Geography
- Location: Nyambadwe, Blantyre, Southern Region, Malawi
- Coordinates: 15°46′02″S 35°01′28″E﻿ / ﻿15.76722°S 35.02444°E

Organisation
- Care system: Private
- Type: Cancer Treatment, Research and Teaching

Services
- Beds: 60

History
- Founded: March 5, 2024; 2 years ago

Links
- Other links: List of hospitals in Malawi

= International Blantyre Cancer Centre =

Hospital in Malawi

The International Blantyre Cancer Centre (IBCC) is a private, specialised, tertiary care medical facility owned by the Thomson and Barbara Mpinganjira Foundation. It is the first and only free-standing cancer treatment and research centre in Malawi's Southern Region. The centre was opened by Lazarus Chakwera, the President of Malawi, on 5 March 2024.

==Location==
The facility is located in the neighborhood known as Nyambadwe, in the city of Blantyre, in the Southern Region of Malawi.

==Overview==
IBCC is a cancer treatment, research, and teaching centre, owned and operated by the Thomson and Barbara Mpinganjira Foundation. The facility offers 60 inpatient beds. On offer are screening and diagnostic services on an outpatient basis.
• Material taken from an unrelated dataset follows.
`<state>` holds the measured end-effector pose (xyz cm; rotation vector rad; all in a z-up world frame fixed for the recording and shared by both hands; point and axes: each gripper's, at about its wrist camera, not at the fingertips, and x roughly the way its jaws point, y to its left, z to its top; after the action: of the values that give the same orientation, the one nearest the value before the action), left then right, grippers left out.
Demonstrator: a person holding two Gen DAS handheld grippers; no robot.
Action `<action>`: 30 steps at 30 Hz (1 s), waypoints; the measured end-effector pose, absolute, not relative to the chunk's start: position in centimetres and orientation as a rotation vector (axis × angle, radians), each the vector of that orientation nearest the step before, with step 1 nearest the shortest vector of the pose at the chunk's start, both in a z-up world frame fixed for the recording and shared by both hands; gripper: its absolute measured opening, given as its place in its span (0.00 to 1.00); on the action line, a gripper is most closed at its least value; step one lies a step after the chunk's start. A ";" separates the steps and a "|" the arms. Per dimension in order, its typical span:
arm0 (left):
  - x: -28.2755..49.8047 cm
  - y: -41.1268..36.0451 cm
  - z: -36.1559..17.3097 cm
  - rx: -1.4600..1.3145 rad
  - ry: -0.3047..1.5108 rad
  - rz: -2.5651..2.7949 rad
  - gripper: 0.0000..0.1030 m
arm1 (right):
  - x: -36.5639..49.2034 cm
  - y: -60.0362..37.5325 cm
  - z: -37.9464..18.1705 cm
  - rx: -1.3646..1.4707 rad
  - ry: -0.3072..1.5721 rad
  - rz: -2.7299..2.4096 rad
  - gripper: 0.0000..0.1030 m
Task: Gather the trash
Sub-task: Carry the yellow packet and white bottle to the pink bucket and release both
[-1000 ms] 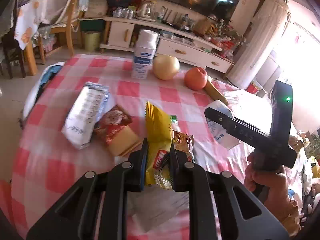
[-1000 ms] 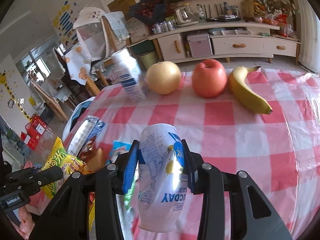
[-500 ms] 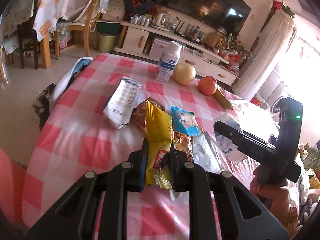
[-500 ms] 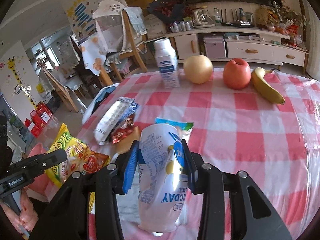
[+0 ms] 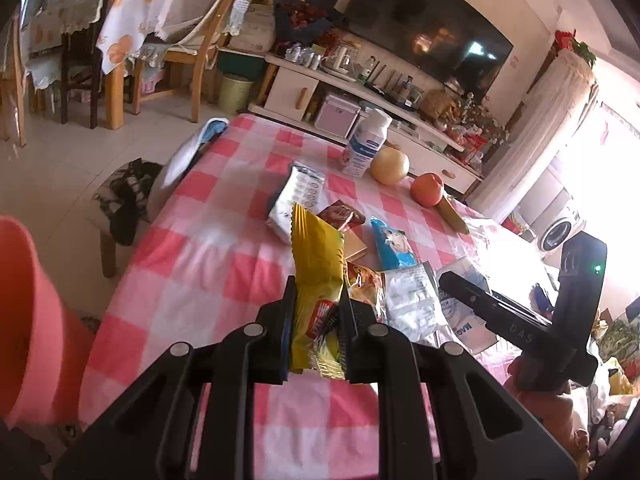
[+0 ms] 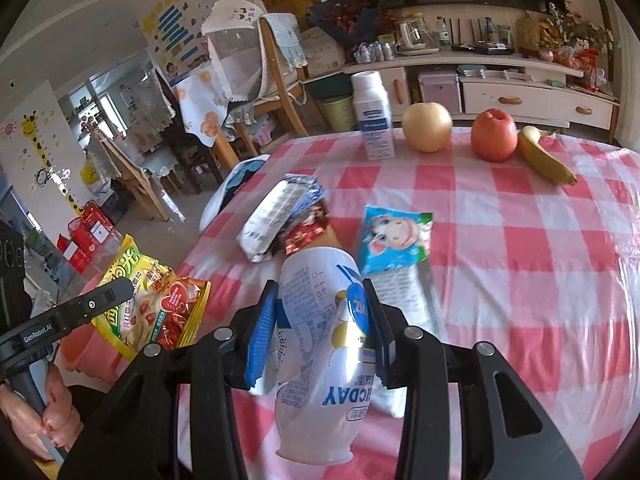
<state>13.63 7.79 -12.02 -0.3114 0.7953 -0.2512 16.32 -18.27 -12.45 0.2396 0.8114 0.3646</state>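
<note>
Two grippers: both clamped on trash, held above the checked table [image 5: 208,256]
L gripper [image 5: 316,320]: lower centre of left wrist view — fingers pinched on yellow snack bag [image 5: 318,264], bag standing upright between them
Snack bag, other view: lower left of right wrist frame [image 6: 152,304], over the table's edge w/ the pink bin beneath it
R gripper [image 6: 322,320]: lower centre of right wrist view — blue pads [image 6: 260,336] squeezing white yogurt pouch [image 6: 320,360], pouch hangs down below the fingers
Pink bin [image 5: 28,320]: far left of left wrist frame, beside the table
Trash on table: silver-white wrapper [image 6: 276,216], red wrapper [image 6: 306,232] touching it, blue cartoon packet [image 6: 394,240] near centre
More trash: orange packet [image 5: 366,284] and silver foil packet [image 5: 412,300] just right of L fingers
Fruit row: upper right of right wrist frame — pear [image 6: 427,127], apple [image 6: 493,134], banana [image 6: 546,160]
Milk carton [image 6: 374,120]: upright, left of pear
Hands: one [image 6: 44,412] lower left gripping L handle; other [image 5: 544,392] lower right of left wrist view
</note>
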 end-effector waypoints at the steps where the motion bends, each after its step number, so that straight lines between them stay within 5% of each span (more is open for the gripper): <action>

Inpatient services include both chemotherapy and radiotherapy services.

The cancer centre was established by business mogul Thomson Mpinganjira, in memory of his late wife, Barbara Mpingajira, who died of cancer in a South African hospital in January 2019.

Thomson Mpinganjira is a wealthy Malawian, who is credited with the founding of FDH Bank, a Malawian commercial bank among other financial investments. He stated that the medical equipment at IBCC was sourced from Belgium.

In March 2024, the Malawi Voice reported that the cancer centre is owned jointly 50/50 by the Thomson & Barbara Mpinganjira Foundation and the Roman Catholic charity organisation Organismo Mundial de Cursillos de Cristiandad (OMCC), based in Belgium and Luxembourg.

==Facilities and cost==
The centre is equipped with modern cancer screening and diagnostic equipment. It also offers chemotherapy and radiation services to both inpatients and outpatients on a daily basis. The cost of construction and equipment acquisition is calculated at about €10 million.

==Timeline==
Construction started in 2019. The cancer centre was officially opened on 5 March 2024 by Lazarus Chakwera, the president of Malawi.